> What you are asked to do: Reproduce each line of the material exactly, minus any picture.

> Data segment:
+--

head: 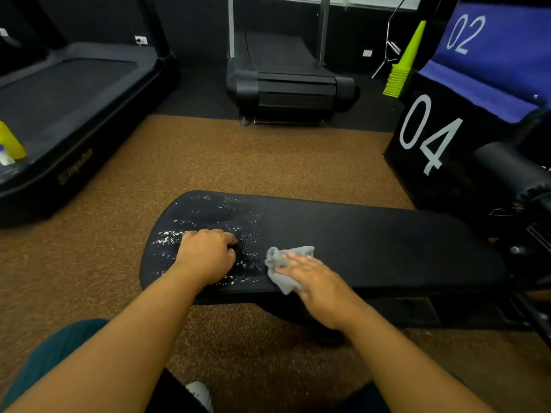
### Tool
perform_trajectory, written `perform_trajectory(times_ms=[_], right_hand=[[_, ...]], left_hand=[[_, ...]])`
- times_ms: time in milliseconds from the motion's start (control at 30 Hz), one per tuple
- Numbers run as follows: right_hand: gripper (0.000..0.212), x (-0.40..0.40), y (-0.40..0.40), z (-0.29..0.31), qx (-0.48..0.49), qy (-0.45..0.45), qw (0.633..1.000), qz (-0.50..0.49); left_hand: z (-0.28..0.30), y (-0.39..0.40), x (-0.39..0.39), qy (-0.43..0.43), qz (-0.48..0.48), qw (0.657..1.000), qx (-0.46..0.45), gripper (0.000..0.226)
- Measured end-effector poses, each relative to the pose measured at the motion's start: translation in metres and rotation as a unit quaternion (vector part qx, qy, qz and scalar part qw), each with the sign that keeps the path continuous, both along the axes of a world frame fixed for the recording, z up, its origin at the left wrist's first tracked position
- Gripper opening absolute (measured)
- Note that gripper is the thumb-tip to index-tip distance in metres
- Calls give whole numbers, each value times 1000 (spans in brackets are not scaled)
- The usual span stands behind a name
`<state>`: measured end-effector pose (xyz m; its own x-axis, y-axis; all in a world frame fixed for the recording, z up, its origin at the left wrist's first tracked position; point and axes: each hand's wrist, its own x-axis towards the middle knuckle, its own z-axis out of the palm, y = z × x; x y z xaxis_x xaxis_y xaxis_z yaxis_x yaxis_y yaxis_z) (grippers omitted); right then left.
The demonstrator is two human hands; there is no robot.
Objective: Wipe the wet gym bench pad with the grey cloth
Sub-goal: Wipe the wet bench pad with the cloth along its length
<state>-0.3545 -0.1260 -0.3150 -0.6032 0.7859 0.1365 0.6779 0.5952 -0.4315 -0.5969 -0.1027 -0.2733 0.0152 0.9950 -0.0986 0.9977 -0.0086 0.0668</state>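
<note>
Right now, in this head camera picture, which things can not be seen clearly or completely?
- Pad surface under the left hand: the curled fingers hide it, head view.
- Grey cloth: the right hand lies on it, covering its near part.
- Bench pad, right end: dark equipment hides it.
- Yellow bottle: cut by the left edge.
- Treadmill brand lettering: too blurred to read.
</note>
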Motion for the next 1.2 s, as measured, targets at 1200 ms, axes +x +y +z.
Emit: perform_trajectory(times_ms=[1200], right_hand=[[51,99,-23,9,143,-180,973,1]], left_hand=[[0,-7,-1,-19,11,1000,-16,43]])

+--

> Solved problem:
head: 
### Tool
perform_trajectory, written `perform_trajectory(times_ms=[_], right_hand=[[_, ...]], left_hand=[[_, ...]])`
- times_ms: time in milliseconds from the motion's start (control at 30 Hz), one per tuple
- Numbers run as follows: right_hand: gripper (0.000..0.212), x (-0.40..0.40), y (-0.40..0.40), z (-0.29..0.31), qx (-0.48..0.49), qy (-0.45..0.45), qw (0.633..1.000), qz (-0.50..0.49); left_hand: z (-0.28..0.30), y (-0.39..0.40), x (-0.39..0.39), qy (-0.43..0.43), qz (-0.48..0.48), qw (0.657..1.000), qx (-0.46..0.45), gripper (0.000..0.226)
- Measured end-effector poses, each relative to the pose measured at the motion's start: translation in metres and rotation as a unit quaternion (vector part qx, qy, qz and scalar part qw), each with the sign that keeps the path continuous, both along the axes of a world frame fixed for the recording, z up, its origin at the left wrist's first tracked position
- Gripper opening absolute (measured)
- Note that gripper is the thumb-tip to index-tip distance in metres
- Calls give whole numbers, each value times 1000 (spans in brackets are not scaled)
- The usual span stands behind a name
`<state>`: measured end-effector pose (xyz m; its own x-axis, y-axis; all in a world frame fixed for the recording, z up, its origin at the left wrist's first tracked position; point and axes: each hand's wrist, its own x-axis towards the middle knuckle, its own z-axis out of the palm, y = z × x; x y z xaxis_x xaxis_y xaxis_z yaxis_x yaxis_y yaxis_z) (grippers omitted); right then left.
The demonstrator is two human hands; there is no robot.
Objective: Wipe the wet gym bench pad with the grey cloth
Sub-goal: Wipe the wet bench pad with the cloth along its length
<state>-0.3545 -0.1260 -0.3150 -0.6032 0.7859 0.1365 0.6779 0.5952 -0.4315 -0.5969 -0.1027 -0.2733 0.0152 0.9950 -0.0986 0.9977 -0.0086 0.0668</state>
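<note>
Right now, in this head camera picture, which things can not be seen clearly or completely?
- Pad surface under the left hand: the curled fingers hide it, head view.
- Grey cloth: the right hand lies on it, covering its near part.
- Bench pad, right end: dark equipment hides it.
- Yellow bottle: cut by the left edge.
- Treadmill brand lettering: too blurred to read.
</note>
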Motion for the next 1.2 s, as measured, targets at 1200 ms, axes +x +y +z.
Emit: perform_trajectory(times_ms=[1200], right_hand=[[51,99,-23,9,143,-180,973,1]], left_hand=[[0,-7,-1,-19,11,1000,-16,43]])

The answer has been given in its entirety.